Sementara itu, sekitar 1,6 juta orang tinggal di Barcelona yang diketahui merupakan salah satu wilayah utama bagi turis di Spanyol. Sementara dari rekam jejak sejarahnya, Katalunya memang agak berbeda termasuk memiliki budaya dan bahasa asli sendiri.
Dilansir Aljazeera, sejak abad ke-12, Katalunya diketahui sudah ada yakni 250 tahun sebelumnya. Akhirnya bergabung dengan Spanyol pada abad ke-16. Di bawah pemerintahan militer Jenderal Francisco Franco, budaya Katalunya atau Katalan mendapatkan tekanan. Bahkan pada saat itu, simbol-simbol Katalan sempat dilarang termasuk penggunaan bahasa Katalan yang juga digunakan di Valencia dan Kepulauan Balearic. Saat itu juga dipaksakan penggunaan nama-nama Spanyol di Katalunya.
Namun setelah pemerintahan Franco berakhir, Katalunya tetap menjadi bagian dari Spanyol dengan hak wilayah otonomi.
Reformasi atau Merdeka
Masalah kemudian muncul pada saat Spanyol dilanda krisis ekonomi pada tahun 2008. Katalunya yang merasa menjadi daerah terkaya dan penyokong ekonomi terbesar di negara itu meminta pemerintah pusatnya memberi dukungan finansial lebih besar untuk Katalunya.

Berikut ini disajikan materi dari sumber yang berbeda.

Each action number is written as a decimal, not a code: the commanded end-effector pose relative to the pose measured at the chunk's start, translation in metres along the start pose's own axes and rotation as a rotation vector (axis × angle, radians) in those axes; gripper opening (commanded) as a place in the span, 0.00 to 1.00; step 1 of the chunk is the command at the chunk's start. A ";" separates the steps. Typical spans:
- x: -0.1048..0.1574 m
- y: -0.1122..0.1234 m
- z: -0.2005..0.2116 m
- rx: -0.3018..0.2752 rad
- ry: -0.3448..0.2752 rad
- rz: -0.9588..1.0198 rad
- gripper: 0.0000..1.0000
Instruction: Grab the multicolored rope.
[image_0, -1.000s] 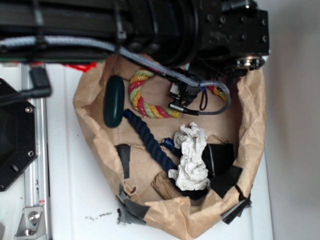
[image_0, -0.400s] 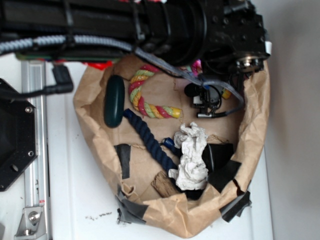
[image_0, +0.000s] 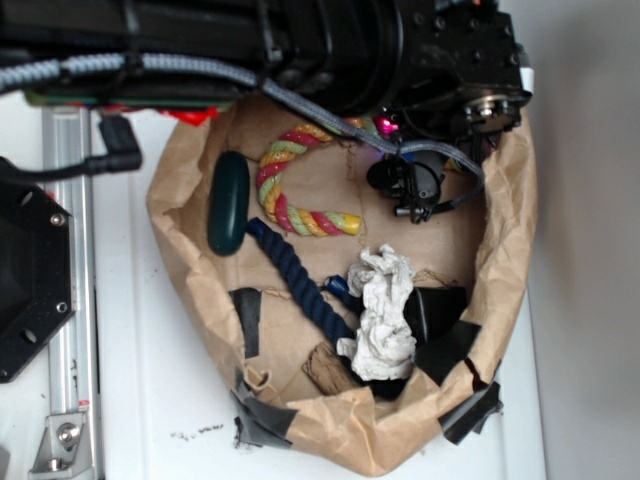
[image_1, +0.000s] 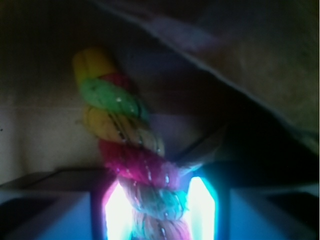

Ketidakpuasan membuat munculnya wacana bahwa Katalunya bisa mandiri tanpa Spanyol dengan semua sumber daya yang dimiliki.
Sementara pada tahun 2010, Mahkamah Konstitusi Spanyol menolak pengajuan Katalunya merdeka. Katalunya direkomendasikan untuk melakukan reformasi atas segala tuntutan yang diajukan. Namun keputusan tersebut tidak memuaskan publik Katalunya.
Bertahun-tahun sejak digulirkannya wacana merdeka, selalu ada pihak-pihak yang ingin agar Katalunya lepas dari Spanyol. Apalagi dari tahun ke tahun, kebijakan pemerintah Spanyol juga dianggap tak membuat Katalunya lebih baik apabila dibandingkan dengan kontribusi Barcelona untuk negara matador tersebut.
Pakar politik dari Universitas Madrid Carlos III, Profesor Lluis Orriols Galve menjelaskan soal kembali bergolaknya Katalunya dalam beberapa pekan terakhir ini.
Dia menilai bahwa warga Katalunya kini makin tak percaya dengan adanya reformasi oleh pemerintah yang bisa membuat wilayah tersebut lebih baik.
“Itu semua terjadi karena pengalaman pada masa lalu, tuntutan reformasi dianggap tak akan berguna. Kemerdekaan dirasa lebih masuk akal,” kata Orriols.